» Task brief: Once you reach the line containing "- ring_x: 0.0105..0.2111" in the data below, restate each line word for word up to and including the one containing "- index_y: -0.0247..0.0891".

» Given records:
== Segment start ==
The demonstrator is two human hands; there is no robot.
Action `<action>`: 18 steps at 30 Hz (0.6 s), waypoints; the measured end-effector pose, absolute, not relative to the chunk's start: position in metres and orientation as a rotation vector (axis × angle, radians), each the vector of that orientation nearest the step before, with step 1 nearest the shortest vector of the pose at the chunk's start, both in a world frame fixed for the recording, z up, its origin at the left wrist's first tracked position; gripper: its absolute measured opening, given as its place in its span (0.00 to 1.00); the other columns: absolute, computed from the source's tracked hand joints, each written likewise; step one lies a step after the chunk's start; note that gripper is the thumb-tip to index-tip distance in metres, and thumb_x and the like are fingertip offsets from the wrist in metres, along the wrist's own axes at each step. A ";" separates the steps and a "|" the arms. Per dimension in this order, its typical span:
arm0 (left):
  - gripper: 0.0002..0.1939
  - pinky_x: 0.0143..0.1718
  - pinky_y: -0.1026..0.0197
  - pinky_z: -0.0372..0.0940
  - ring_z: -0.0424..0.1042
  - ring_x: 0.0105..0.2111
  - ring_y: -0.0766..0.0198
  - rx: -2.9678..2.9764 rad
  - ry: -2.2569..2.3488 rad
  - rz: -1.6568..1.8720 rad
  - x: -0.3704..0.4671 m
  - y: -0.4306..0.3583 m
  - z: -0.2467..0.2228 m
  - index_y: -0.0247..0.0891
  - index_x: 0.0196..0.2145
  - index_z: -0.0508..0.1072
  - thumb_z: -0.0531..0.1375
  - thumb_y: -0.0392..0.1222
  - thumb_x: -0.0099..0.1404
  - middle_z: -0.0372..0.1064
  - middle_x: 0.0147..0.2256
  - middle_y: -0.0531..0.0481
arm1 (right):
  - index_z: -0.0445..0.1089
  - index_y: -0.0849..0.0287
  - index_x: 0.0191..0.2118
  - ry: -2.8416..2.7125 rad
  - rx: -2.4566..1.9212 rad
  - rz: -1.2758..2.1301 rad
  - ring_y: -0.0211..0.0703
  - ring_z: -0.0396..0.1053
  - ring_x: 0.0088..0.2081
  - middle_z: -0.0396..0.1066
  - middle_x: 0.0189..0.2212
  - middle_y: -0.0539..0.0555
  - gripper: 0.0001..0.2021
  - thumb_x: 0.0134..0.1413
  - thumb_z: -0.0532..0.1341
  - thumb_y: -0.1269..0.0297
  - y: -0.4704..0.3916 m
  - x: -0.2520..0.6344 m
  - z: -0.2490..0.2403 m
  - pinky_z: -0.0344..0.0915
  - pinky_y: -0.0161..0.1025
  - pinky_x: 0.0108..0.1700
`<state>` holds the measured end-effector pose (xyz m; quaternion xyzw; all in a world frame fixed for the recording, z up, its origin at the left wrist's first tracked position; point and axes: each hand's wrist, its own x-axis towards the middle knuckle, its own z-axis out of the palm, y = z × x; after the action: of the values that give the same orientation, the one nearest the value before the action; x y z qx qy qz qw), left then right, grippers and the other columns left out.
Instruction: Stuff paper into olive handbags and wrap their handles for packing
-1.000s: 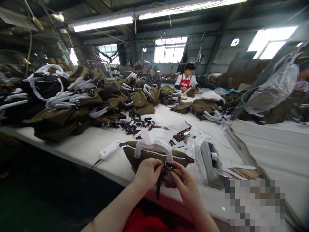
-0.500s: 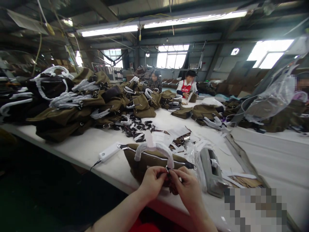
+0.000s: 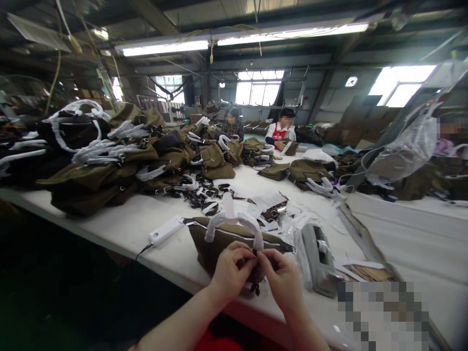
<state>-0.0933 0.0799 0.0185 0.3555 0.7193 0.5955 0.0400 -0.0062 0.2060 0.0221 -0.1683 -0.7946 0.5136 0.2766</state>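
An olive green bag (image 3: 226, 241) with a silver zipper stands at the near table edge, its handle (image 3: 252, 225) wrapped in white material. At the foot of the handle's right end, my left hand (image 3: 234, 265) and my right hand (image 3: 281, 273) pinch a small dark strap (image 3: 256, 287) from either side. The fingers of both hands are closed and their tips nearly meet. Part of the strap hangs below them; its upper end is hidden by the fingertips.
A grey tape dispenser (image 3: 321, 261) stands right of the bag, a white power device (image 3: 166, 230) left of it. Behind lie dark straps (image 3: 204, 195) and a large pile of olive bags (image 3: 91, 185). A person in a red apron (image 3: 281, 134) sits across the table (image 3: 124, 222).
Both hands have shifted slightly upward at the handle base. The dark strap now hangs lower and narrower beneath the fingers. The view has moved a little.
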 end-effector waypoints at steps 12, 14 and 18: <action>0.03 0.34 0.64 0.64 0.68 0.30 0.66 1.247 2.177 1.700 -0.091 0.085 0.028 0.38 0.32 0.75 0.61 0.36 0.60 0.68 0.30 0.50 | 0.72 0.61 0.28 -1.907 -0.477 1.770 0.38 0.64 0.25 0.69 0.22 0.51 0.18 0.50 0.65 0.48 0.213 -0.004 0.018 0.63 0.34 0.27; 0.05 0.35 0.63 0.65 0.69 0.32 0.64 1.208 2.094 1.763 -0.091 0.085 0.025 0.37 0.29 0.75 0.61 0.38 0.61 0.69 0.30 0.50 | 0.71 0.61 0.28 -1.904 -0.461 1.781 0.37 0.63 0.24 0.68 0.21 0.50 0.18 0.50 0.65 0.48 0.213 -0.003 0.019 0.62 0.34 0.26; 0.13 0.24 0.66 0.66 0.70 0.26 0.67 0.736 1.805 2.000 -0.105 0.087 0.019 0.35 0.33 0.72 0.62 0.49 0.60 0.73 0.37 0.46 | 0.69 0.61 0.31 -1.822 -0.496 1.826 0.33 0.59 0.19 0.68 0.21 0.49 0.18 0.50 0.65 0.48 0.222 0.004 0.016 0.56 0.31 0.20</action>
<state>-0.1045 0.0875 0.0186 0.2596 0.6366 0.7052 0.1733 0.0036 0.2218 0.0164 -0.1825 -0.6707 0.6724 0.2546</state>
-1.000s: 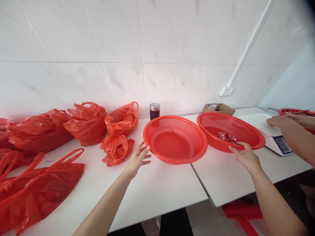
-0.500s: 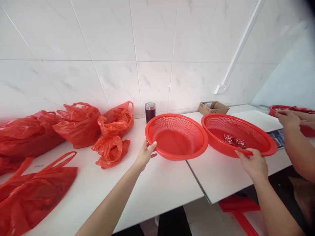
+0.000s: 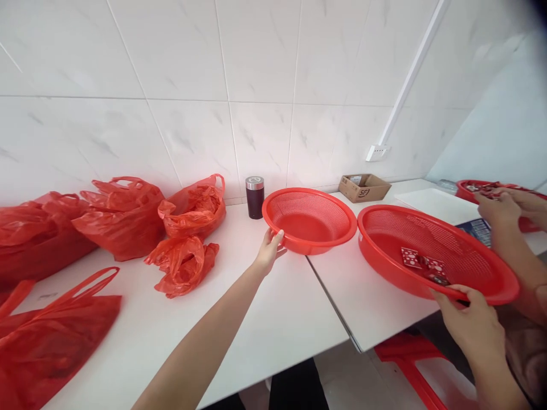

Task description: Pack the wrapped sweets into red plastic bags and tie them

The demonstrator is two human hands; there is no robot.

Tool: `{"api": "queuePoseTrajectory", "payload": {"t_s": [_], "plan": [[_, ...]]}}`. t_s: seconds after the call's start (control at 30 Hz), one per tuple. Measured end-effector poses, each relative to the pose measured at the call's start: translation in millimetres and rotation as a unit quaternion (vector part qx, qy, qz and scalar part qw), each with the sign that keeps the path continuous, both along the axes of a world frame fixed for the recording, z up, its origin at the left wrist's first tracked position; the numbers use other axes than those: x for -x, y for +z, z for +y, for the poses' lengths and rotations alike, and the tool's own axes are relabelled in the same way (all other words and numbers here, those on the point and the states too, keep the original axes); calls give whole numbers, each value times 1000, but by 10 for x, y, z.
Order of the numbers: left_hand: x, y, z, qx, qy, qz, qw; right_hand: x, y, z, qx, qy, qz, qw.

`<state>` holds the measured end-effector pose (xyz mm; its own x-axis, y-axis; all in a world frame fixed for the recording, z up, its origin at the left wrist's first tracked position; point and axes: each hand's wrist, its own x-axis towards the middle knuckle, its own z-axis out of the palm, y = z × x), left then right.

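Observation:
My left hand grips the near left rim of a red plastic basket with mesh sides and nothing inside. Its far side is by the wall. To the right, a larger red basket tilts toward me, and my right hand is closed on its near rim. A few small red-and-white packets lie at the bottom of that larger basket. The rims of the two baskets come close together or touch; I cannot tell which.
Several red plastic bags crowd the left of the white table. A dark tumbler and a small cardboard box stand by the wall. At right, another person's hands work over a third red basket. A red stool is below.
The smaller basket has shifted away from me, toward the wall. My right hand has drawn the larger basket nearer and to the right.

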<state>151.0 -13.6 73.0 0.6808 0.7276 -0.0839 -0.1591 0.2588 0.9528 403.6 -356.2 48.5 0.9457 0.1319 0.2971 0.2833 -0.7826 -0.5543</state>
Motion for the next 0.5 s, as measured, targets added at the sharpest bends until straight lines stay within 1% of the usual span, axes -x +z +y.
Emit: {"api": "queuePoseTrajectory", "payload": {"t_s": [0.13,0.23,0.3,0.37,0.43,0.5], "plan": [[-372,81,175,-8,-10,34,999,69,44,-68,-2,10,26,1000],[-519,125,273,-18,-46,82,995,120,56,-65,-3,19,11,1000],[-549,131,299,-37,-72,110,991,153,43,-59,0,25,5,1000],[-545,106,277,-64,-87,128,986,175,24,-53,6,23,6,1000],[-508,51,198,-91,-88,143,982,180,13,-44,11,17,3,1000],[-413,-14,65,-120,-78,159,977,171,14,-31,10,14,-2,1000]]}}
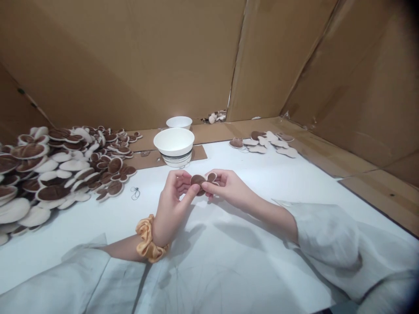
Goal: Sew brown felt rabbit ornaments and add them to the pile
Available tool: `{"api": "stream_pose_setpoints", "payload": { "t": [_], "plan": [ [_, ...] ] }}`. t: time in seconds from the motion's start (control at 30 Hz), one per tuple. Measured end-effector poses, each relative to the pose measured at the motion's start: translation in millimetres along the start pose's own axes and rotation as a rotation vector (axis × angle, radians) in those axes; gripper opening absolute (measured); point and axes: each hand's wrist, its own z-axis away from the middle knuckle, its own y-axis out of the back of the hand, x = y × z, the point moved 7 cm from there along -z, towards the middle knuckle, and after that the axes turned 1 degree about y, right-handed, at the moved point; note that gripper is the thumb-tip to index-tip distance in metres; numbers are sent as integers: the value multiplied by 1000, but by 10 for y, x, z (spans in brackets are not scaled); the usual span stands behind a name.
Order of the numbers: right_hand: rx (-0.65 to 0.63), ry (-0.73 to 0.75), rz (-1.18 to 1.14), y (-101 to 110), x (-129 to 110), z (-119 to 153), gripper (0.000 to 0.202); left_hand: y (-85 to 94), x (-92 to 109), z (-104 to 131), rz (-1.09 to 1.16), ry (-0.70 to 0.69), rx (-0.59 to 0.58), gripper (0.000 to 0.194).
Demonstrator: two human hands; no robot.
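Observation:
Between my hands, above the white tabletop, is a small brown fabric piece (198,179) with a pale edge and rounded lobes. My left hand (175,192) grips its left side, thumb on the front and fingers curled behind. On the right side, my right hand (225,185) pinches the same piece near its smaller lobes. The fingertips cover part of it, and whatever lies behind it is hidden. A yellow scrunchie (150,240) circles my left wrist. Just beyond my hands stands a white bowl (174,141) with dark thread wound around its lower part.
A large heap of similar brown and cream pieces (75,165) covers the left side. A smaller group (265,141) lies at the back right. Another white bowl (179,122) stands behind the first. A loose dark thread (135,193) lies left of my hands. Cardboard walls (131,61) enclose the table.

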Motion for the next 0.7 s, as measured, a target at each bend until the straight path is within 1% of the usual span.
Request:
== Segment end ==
» Answer below:
  - ring_x: 0.0105..0.2111
  - ring_y: -0.0766..0.0198
  - rx: -2.9678..2.9764 rad
  - ry: -2.2569..2.3488 rad
  - rz: -1.6568..1.8720 rad
  - x: -0.3704..0.4671 m
  - y: -0.4306..0.3583 m
  - z: -0.2467..0.2228 m
  - index_y: -0.0247..0.0891

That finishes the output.